The doubters are on some sites are describing brad as a one hit wonder.Obviously they have forgotten what he has achieved in the past years last year was an outstanding one.All those detractors will be be describing him as the best thing since sliced bread when he wins major races in the future.


----------



## Beebo (17 May 2013)

Everyone should give the guy a break, he's clearly ill, no way would even an 85% fit wiggo have got dropped on that stage yesterday.

Most doubters were writing of Evans as being past it, but look at him now.


----------



## roadrash (17 May 2013)

thats the problem , most of them are sat at computers slagging the guy off ,,, i wonder if any of them actually do any cycling


----------



## BSRU (17 May 2013)

Does that include Wiggo, as he criticised himself for his poor descending, compared to his peers.


----------



## Lee_M (17 May 2013)

BSRU said:


> Does that include Wiggo, as he criticised himself for his poor descending, compared to his peers.


 
he's ill so we can work out why his climbing has suffered.

His descending was crap, so I'll be interested in seeing what he does to fix that - I suspect it hasnt been worked on in the same way as the rest of his game


----------



## screenman (17 May 2013)

Lee_M said:


> he's ill so we can work out why his climbing has suffered.
> 
> His descending was crap, so I'll be interested in seeing what he does to fix that - I suspect it hasnt been worked on in the same way as the rest of his game


 
Was his descending crap compared with yours? or somebody else.


----------



## Rob3rt (17 May 2013)

screenman said:


> Was his descending crap compared with yours? or somebody else.


 
He would be considered a demon descender if compared with me, lol!


----------



## screenman (17 May 2013)

Rob3rt said:


> He would be considered a demon descender if compared with me, lol!


 
And me.


----------



## cyberknight (17 May 2013)

GWS Brad !
Lets be honest even full of sniffle hes liable to beat 99 % of the population up or down dale.


----------



## VamP (17 May 2013)

screenman said:


> And me.


 
And me.

Funny how everyone focuses on how cautious he was after his crash. I wonder how many of the critics jump straight back on when they crash?


----------



## Lee_M (17 May 2013)

screenman said:


> Was his descending crap compared with yours? or somebody else.


 
compared to his previous performances and his competitors.
after his fall he was creeping round some of the turns.

I've no idea how well or otherwise I descend as I don't race, and m comment wasn't a dig at Brad, so stop trolling


----------



## rich p (17 May 2013)

VamP said:


> And me.
> 
> Funny how everyone focuses on how cautious he was after his crash. I wonder how many of the critics jump straight back on when they crash?

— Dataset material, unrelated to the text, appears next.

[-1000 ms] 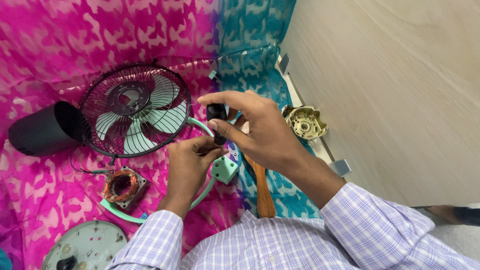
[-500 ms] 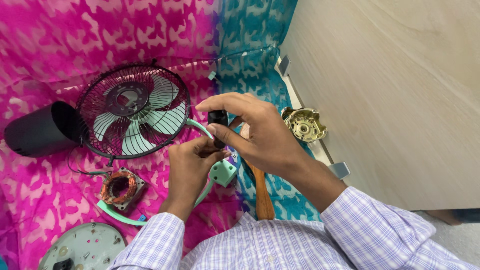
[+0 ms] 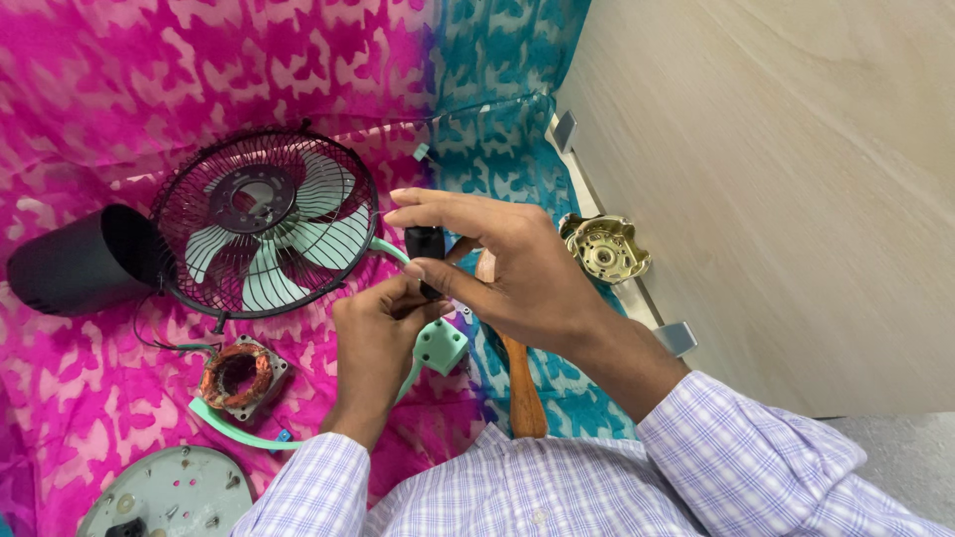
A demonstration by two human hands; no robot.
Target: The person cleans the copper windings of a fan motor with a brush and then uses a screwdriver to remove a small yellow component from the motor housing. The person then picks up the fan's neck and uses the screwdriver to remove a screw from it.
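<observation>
Pink-teal cloth [image 3: 119,89]; small black part [image 3: 425,245] between left hand [image 3: 376,338], right hand [image 3: 507,268].

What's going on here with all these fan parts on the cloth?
A person in a checked shirt holds a small black part between both hands: the right hand pinches it from above, the left hand steadies it below. Around them on the pink and blue cloth lie a caged fan, a black cylinder, a copper coil and a brass housing.

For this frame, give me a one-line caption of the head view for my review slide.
Both hands, left hand and right hand, pinch a small black part above a dismantled fan cage on a pink cloth.
</observation>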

Nibali did, amongst others, which is the point when you're a pro. Comparing weekend warriors and mamils is missing the point a little.


----------



## VamP (17 May 2013)

rich p said:


> Nibali did, amongst others, which is the point when you're a pro. Comparing weekend warriors and mamils is missing the point a little.


 
I don't think so.

I crash a lot. Sometimes I hop back on and sometimes I can't even stand up. How do you know how Wiggins landed?


----------



## rich p (17 May 2013)

Cycling is full of stories of riders who leap back on with injuries a lot worse than Brad's. Hamilton and the collar bone, Johnny Hoogerland, Boardman and the broken ankle etc. Wiggins lost his bottle - he admitted himself that it wasn't injury that caused his diffidence.


----------



## VamP (17 May 2013)

If you say so.


----------



## jowwy (17 May 2013)

its nice to see how weekend warriors and computers hackers sit at their keyboards and just slag people off.

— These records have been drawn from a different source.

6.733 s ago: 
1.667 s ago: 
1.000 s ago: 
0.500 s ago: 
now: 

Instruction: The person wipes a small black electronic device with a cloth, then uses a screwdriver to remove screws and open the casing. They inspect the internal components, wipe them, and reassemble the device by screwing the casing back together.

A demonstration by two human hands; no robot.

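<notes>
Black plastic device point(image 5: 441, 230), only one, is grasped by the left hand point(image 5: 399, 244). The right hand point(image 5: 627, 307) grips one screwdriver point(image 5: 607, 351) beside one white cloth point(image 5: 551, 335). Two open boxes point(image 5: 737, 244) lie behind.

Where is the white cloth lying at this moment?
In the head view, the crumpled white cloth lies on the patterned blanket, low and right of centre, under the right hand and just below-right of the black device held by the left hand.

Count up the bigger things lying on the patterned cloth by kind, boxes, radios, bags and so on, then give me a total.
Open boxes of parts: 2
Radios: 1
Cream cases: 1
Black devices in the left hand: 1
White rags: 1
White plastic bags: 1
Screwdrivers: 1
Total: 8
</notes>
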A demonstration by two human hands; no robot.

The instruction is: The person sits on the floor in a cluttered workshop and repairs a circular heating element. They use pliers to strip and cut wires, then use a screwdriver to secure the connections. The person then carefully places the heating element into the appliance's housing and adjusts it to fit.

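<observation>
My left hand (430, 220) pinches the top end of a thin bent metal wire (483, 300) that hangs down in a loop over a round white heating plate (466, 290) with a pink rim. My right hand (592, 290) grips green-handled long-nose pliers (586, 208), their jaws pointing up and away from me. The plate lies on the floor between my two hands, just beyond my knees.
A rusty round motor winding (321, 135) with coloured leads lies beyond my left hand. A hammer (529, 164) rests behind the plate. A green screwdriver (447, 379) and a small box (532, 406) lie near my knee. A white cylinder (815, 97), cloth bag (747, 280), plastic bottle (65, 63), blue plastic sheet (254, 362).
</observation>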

brad was climbing well, he proved that in the 2nd part of the tt. even my mrs said that brad looked aweful yesterday and he looked dreadful.

but what would a qualified nurse know hey. i hope sky now allow to ride for glory in the tdf as he deserves the chance to defend his crown.


----------



## Rob3rt (17 May 2013)

LOL!


----------



## Boris Bajic (17 May 2013)

I am deeply impressed by B Baggins. he has produced at the highest levels for many years.

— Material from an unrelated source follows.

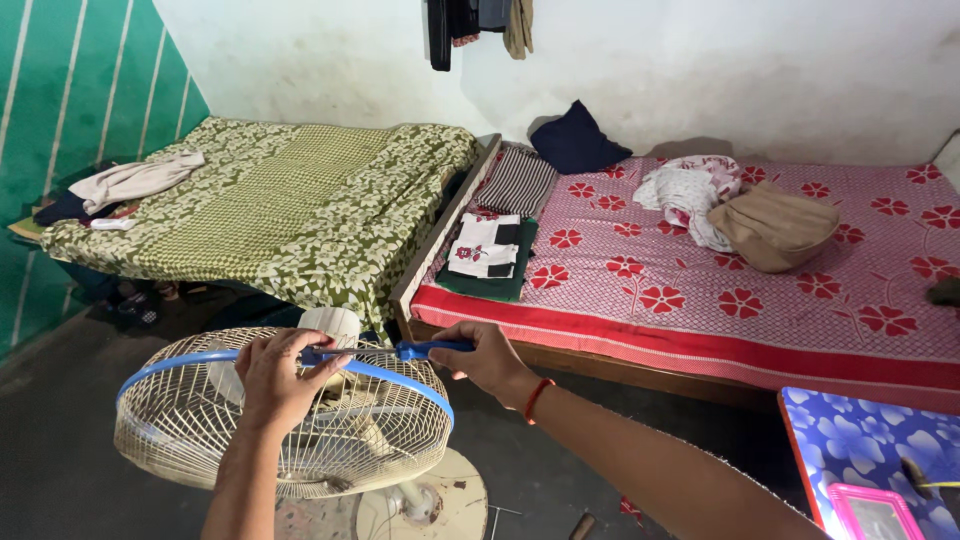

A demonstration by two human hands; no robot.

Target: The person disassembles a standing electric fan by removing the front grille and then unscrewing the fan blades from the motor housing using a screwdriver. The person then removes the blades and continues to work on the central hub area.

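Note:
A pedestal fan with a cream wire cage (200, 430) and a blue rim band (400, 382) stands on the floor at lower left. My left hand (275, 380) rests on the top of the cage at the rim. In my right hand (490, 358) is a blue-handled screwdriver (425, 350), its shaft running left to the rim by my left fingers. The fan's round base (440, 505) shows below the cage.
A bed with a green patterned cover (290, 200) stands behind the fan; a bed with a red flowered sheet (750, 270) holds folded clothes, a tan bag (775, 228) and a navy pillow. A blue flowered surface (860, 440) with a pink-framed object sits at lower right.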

I admit his track results wewre a sort of 'known unknown' to me. I knew the name, but I don't follow track and never really have. But he is a great nonetheless - and has been producing for many years and is quite a geezer.

What troubles me slightly is the way British media (up to a point) and British cycling fans can sometimes get all "England '66" about him and somehow assume his victories before he's had them.

I have to say I fancied him for the Giro this month and am sad that he's abandoned, but I am not comfortable with the notion put about in some quarters that somehow he was going to win the Giro and Brailsford would let Froome win the TdF. Not on these pages, but elsewhere.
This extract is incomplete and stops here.